On 11 Jan 2004 21:30:46 -0800, (Tchiowa) wrote:

Vector wrote in message . ..
On 8 Jan 2004 00:19:27 -0800,
(Tchiowa) wrote:

The statement made was that the US supported Saddam while Saddam was
gassing Kurds. Yes, I deny that.


Oh well, if denial helps you to sleep at night with those images of
the kids of Halabja running thru your mind then go for it.


In other words, you can't back up the accusation.


No - it means I can't normally be stuffed dealing with ignorant trolls
- but just for you -
" Although the U.S. government officially denounced the gassing of the
Kurds, it was business like never before with Iraq. After 1988
business with Iraq actually increased. By 1989, Iraq was given
American agricultural guarantees worth $1 billion. Iraq was the
largest importer of U.S. rice and the 2nd largest participant in the
agricultural credit program."
More on the greedy U$-Iraqi lovefest here -
http://www.cbc.ca/fifth/kurds/alliance.html

Or do a Google on the Prevention of Genocide Act and see how it was
torpedoed by greedy U$ Scum who stood to lo$e out on their evil trade
wuth Saddam.

Here, try this link from The Axis of the Wilfully Obstuse which seems
fairly appropriate in your case -

http://www.afterimages.co.uk/backword/00006.html
"But, by August 1988, the war between Baghdad and Tehran was over. And
yet Saddam continued his genocidal "Anfal" campaign against the Kurds,
which by late 1988 had resulted in close to 100,000 deaths, most of
them civilian. So, in September 1988, then-Senator Claiborne Pell of
Rhode Island introduced the Prevention of Genocide Act, which would
have ended all U.S. aid to Baghdad. The bill passed the Senate, but
the Reagan administration helped scuttle it in the House.

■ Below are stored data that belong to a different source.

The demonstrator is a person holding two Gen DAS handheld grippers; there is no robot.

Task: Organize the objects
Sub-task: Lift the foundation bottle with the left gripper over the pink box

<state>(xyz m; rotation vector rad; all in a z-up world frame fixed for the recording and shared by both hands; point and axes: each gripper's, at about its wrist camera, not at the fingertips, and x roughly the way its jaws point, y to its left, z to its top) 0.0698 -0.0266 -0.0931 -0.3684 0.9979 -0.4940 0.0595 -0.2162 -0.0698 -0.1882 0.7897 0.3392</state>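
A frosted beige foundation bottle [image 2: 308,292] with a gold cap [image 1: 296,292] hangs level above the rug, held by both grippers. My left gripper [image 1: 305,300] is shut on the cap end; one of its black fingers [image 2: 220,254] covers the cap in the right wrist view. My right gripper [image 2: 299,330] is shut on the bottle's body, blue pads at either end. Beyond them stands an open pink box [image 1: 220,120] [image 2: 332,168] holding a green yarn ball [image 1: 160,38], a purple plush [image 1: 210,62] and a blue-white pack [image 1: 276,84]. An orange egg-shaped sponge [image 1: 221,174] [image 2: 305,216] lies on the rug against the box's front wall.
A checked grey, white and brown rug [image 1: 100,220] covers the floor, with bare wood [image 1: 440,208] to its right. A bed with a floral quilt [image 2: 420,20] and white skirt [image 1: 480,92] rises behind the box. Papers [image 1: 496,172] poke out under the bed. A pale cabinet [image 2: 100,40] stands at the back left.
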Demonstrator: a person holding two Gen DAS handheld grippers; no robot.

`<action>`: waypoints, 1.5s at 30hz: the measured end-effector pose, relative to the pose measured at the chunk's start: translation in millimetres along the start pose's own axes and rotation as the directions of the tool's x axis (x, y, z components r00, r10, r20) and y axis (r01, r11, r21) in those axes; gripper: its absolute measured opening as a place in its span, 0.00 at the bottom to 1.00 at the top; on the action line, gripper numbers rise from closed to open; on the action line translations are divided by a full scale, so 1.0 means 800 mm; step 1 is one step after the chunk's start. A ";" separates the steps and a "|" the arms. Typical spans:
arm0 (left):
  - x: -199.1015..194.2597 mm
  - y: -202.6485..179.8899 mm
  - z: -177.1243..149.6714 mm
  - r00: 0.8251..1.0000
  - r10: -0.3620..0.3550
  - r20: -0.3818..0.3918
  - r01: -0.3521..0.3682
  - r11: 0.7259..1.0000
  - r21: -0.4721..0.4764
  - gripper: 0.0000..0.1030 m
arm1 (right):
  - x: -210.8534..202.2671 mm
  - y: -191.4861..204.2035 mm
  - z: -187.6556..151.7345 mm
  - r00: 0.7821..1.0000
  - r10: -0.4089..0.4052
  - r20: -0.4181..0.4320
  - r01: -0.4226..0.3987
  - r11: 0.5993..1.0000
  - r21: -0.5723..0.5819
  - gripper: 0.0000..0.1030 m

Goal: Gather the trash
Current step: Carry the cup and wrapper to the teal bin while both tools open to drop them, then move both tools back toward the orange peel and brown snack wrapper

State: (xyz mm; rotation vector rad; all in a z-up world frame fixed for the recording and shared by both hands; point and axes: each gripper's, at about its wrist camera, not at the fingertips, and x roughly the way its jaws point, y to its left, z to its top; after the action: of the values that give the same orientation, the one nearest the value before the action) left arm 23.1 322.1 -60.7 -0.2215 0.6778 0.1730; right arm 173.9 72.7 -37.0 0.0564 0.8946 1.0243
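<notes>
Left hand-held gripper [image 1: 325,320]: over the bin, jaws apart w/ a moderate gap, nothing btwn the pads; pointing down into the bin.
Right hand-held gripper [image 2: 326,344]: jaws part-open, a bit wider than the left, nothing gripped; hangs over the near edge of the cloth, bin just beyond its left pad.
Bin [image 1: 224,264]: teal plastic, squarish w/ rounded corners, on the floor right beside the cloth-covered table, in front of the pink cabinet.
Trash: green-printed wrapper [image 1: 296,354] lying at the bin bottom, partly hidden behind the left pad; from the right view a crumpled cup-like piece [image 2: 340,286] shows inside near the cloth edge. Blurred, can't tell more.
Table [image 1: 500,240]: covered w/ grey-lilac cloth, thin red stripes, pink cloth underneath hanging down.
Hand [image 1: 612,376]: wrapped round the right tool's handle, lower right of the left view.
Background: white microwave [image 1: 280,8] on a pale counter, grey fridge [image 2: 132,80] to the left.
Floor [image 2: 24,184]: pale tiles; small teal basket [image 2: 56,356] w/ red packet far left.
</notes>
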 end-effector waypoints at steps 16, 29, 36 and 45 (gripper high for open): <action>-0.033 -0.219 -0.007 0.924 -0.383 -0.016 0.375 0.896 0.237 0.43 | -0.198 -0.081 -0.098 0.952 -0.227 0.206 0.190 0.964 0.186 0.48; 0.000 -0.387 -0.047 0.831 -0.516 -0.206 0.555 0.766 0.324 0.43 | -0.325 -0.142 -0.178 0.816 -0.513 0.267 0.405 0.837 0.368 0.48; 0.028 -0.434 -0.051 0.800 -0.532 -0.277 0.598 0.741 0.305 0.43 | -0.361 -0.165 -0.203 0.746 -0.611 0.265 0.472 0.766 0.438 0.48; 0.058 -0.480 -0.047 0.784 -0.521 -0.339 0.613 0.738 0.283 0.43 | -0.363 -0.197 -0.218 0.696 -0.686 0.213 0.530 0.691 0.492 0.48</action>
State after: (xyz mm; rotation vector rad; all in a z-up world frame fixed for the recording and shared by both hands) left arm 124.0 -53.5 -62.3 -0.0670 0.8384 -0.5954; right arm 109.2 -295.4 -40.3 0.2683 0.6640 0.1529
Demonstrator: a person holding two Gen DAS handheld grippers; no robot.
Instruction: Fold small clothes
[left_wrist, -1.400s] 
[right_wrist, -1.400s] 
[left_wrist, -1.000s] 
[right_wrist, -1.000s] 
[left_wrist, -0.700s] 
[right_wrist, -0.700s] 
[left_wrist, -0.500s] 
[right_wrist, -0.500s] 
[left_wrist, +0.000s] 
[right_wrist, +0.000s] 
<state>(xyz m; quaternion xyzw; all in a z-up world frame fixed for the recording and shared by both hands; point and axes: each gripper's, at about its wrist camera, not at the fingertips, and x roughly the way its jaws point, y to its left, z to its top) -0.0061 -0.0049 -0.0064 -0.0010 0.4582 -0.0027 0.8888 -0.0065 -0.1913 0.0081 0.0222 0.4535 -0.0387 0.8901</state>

And, when
George H. W. Bush became president the following year, he doubled U.S.
agricultural loans to Iraq — money that, it would later be revealed,
Saddam was partly diverting to the military."

Or check this page on Peter Galbraith (son of JK) after his visit to
the Kurds.
" Few Americans know - or care - as much about the plight of the Kurds
as Peter Galbraith.A former ambassador to Croatia from 1993 to 1998 he
documented the Iraqi authorities' attacks against the Kurds in the
late 1980s when he served as senior advisor to the US Senate Foreign
Relations Committee (1979-1993). He was one of the first to witness
the genocide of the Kurds by the Iraqi government during a trip he
made to the region in 1987....................................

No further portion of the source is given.